You might consider going with floating plants entirely. In that case, you need only enough substrate to cover the bottom of the tank for aesthetics and to avoid confusing the fish. Floating plants need less light than plants far away at the bottom of the tank. Use sunken wood to break up sight lines so the fish can get out of each other's view, but leave space for active swimmers.

Far more important than substrate is lighting. You need on the order of 1 watt per gallon minimum to grow anything but the most undemanding of plants (e.g. java moss). 2 watts per gallon will grow more species, but if you want that lush 'Dutch aquarium' look, you need intense light, especially in a deep tank like a 90. Watts per gallon is a crude measure, but it's a reasonable first step in thinking about how much light you'll need for what you want to do. 
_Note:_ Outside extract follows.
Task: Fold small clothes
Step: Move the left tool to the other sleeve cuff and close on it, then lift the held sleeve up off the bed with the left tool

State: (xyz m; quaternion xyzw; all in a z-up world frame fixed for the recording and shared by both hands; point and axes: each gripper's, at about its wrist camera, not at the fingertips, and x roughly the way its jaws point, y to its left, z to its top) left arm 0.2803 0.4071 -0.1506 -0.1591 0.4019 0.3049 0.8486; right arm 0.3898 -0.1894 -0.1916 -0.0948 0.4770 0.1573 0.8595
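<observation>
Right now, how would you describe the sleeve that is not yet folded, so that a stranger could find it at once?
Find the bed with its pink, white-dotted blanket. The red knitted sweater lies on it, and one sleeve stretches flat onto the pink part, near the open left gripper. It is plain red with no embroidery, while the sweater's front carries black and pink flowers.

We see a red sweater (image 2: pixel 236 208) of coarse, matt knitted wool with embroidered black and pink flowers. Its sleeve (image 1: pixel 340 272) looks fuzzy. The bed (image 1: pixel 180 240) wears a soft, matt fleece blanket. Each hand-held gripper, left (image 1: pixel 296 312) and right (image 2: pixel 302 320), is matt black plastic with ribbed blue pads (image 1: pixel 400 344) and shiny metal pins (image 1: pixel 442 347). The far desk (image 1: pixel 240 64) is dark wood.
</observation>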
Before buying more fish, find out more about how large the fish will get, what their requirements are, and how likely they are to get along together without excessive aggression or bullying. A 90 gallon tank seems large, but it may not be large enough for more than one large fish. Also, the fish you are interested in can be very demanding as to diet -- some of them may require live fish to be healthy, which is expensive and inconvenient and exposes your fish to diseases and parasites brought in by the feeder fish. Large fish also require frequent large water changes since they produce a lot of waste, especially if they are eating high protein foods.
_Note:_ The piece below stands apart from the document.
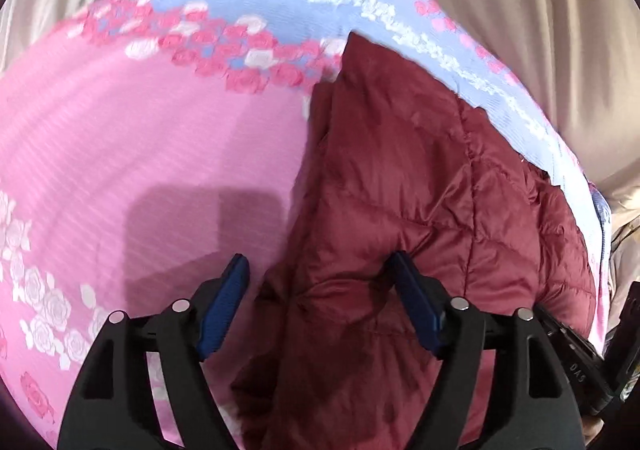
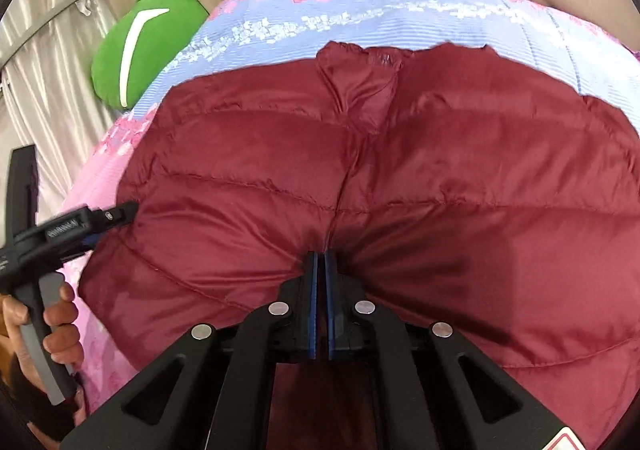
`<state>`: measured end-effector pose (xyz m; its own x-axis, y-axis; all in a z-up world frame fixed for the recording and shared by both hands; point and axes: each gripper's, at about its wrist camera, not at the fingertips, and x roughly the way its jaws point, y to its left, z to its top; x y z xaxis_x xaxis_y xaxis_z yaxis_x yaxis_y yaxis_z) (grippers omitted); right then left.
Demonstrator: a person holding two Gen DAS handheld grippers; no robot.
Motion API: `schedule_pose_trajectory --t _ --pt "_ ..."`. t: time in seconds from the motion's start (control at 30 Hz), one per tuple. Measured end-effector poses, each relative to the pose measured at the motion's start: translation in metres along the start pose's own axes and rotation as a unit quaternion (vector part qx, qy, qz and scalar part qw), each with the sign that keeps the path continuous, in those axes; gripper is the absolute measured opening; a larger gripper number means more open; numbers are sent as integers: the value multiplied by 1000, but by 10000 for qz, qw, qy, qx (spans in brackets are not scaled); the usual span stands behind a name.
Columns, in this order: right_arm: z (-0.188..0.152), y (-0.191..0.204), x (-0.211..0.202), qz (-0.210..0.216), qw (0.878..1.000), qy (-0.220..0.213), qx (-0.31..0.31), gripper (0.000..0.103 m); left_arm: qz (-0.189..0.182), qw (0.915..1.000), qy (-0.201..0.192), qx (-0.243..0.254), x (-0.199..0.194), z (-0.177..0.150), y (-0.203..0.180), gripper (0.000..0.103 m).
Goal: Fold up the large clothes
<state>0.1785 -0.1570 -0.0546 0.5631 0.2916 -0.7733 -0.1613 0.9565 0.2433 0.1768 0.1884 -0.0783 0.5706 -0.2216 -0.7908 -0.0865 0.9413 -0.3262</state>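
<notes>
While I have the maroon puffer jacket [image 2: 400, 177] spread on the pink and blue floral bedcover [image 1: 140, 137], I judge it light, soft and springy: the quilted shell looks slick and full of air, so a fold will likely puff back up unless it is pressed flat. It lies across the cover's right side in the left wrist view, its collar toward the far blue band, with a green cushion [image 2: 148, 49] beyond the far left corner and beige drapery [image 1: 520, 29] behind.

I would take hold at a seam or hem rather than mid-panel, since stitched lines give the pads something to bite and the smooth fabric could slide out of a shallow pinch.

My right gripper [image 2: 321, 262] is clenched, its blue pads pressed together on a gathered pinch of the jacket near the centre seam at the near edge, with creases radiating from the bite. My left gripper [image 1: 320, 270] stands released, jaws wide apart, straddling the jacket's left edge: the right pad touches or sits just over the maroon fabric, the left pad hangs over bare pink cover, and nothing is clamped. In the right wrist view my hand [image 2: 56, 330] holds that tool beside the jacket's left edge.
</notes>
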Motion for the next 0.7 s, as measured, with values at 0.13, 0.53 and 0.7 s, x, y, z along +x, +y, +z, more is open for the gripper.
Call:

Corydoras catfish aren't compatible with fish that may try to swallow them whole. They can lock their fins, wedging themselves in a predator's throat, and kill it.

Water changes are always good, as long as the water is about the same temperature and hardness as the water in the tank. If you always use tap water plus something to remove chlorine and chloramine, you don't have to test for hardness. 50-75% at a time isn't out of line, especially if you have a problem with water quality. Your problem was not due to the 30-40% water change, but to massively increasing the bioload. Think of bioload as proportional the the weight or volume of the fish (and invertebrates). Consider those few cories compared to a couple of 5-6" fish, and you'll see how the filter bacteria would have needed some time to adjust to cope with the ten to twenty times larger bioload.
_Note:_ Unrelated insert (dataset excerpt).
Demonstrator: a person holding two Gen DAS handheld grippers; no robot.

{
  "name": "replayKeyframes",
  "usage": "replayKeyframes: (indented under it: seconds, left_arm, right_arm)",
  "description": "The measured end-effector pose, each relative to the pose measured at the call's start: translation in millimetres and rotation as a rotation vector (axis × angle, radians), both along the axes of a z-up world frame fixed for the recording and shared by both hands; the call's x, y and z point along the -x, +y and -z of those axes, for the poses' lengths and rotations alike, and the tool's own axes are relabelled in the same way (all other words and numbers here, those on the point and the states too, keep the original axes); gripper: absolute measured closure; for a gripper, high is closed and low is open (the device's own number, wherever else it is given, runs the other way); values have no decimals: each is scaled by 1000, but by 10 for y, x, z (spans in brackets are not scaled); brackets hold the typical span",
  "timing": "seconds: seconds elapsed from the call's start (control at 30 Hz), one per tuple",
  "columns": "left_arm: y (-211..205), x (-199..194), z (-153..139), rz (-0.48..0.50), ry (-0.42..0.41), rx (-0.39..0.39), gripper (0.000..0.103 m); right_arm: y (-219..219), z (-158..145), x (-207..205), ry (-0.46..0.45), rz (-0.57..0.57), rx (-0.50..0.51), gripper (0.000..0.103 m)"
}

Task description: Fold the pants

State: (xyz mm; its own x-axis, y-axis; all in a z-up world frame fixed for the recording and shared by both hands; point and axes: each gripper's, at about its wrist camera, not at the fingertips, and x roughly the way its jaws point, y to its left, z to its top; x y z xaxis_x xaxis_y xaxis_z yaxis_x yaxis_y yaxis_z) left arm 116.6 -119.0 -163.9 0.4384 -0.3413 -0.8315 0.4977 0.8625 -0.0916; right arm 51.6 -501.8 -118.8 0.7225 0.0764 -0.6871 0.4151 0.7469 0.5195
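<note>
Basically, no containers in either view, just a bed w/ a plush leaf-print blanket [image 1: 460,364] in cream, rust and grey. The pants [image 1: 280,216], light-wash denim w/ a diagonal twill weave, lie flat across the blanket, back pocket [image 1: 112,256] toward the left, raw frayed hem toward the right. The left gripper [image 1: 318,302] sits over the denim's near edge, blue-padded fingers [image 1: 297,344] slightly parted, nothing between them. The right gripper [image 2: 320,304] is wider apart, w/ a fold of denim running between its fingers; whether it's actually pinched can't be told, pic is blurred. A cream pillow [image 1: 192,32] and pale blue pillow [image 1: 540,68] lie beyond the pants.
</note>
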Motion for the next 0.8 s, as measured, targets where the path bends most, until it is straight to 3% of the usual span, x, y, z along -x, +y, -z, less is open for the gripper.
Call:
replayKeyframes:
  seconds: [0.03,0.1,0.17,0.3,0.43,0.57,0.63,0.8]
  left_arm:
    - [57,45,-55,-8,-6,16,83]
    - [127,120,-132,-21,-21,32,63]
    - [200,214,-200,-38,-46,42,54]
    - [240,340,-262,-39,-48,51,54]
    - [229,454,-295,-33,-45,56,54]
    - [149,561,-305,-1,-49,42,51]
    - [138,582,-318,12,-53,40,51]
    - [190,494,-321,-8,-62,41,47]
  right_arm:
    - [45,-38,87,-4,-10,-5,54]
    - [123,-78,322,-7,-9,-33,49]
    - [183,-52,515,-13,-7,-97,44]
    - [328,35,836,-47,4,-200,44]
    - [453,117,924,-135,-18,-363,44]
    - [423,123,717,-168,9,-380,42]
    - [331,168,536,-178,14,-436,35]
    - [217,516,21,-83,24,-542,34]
Perhaps you need to rethink this whole project. An elaborately planted tank isn't really compatible with large fish. The fish you are interested in are either ambush predators or active predators, get large, and may stress each other to death.


----------



## qwerty (Dec 15, 2009)

What I think happened...

You cycled with a few small fish, then you threw in an extra 11 inches of fish...

Bacterial populations will adjust to whatever their food source can sustain. So just because your tank is cycled, doesn't mean it can handle a maximum load of fish yet. You still have to slowly increase that bacterial population by introducing more and more fish over time.

However you also said you didn't use enough dechlorinator... This would kill some of the bacteria (if not all, absolute worst case scenario).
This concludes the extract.